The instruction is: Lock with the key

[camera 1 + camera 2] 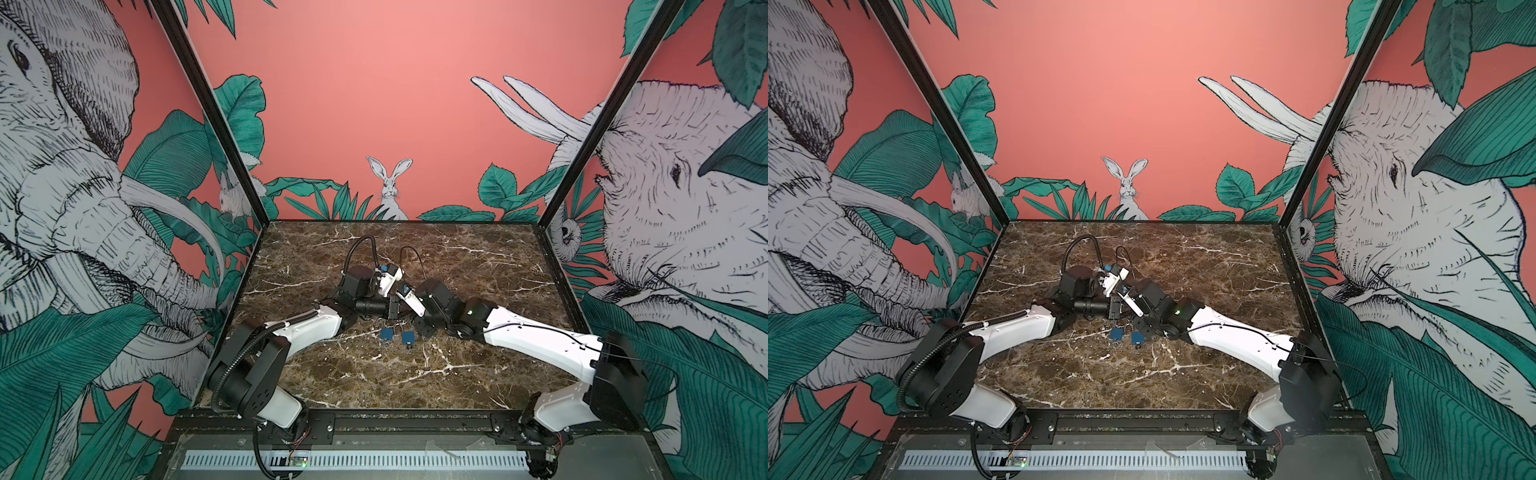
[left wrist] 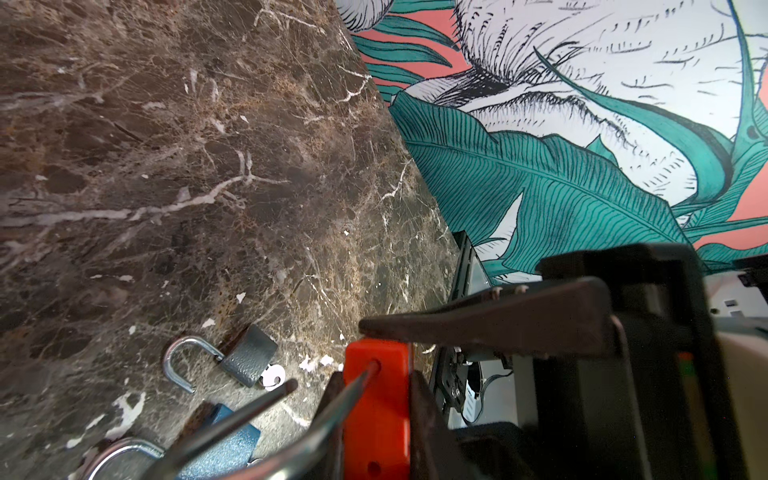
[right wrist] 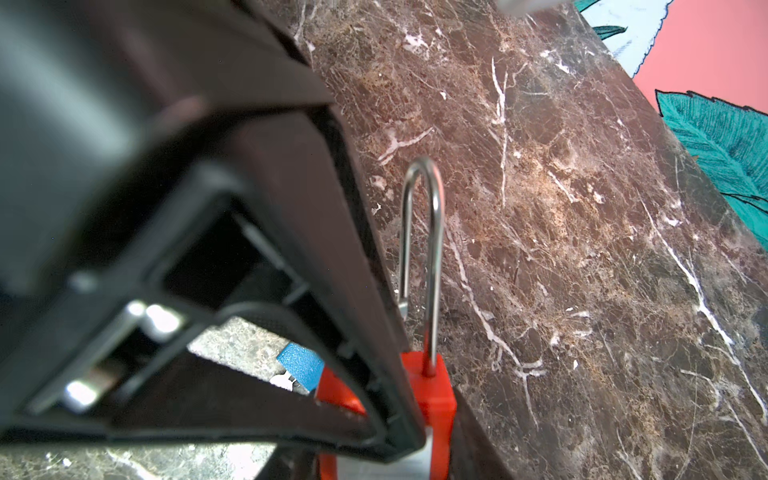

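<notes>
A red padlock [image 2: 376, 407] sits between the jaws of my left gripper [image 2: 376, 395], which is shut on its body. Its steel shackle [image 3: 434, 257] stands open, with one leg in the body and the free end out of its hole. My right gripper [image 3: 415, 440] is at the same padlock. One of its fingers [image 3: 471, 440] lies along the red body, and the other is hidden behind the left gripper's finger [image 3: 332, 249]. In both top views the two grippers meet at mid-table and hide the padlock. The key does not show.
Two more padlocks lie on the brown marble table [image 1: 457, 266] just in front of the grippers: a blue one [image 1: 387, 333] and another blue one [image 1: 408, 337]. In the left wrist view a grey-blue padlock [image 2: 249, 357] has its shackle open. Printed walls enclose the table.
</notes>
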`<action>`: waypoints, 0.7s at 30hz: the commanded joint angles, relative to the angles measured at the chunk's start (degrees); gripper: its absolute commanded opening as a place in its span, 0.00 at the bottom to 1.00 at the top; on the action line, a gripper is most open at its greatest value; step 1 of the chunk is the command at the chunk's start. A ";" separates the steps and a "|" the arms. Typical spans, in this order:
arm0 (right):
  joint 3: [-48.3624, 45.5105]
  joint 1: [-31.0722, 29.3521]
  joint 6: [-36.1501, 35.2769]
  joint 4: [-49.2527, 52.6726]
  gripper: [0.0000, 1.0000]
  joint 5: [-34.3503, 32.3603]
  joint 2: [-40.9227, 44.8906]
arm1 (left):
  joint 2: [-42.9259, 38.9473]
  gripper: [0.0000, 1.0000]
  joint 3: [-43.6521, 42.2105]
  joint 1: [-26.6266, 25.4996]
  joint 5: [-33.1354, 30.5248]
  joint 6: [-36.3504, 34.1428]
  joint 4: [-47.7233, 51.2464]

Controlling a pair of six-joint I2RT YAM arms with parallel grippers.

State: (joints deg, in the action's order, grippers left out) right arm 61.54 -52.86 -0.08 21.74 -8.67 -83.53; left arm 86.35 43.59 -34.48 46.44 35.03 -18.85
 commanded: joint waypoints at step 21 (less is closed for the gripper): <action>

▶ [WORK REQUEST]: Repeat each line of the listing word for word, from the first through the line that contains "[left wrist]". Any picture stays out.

▶ [TASK SOLUTION]:
The instruction is: Lock with the key

[camera 1 + camera 2] 
[left wrist] 

That completes the output for this exercise.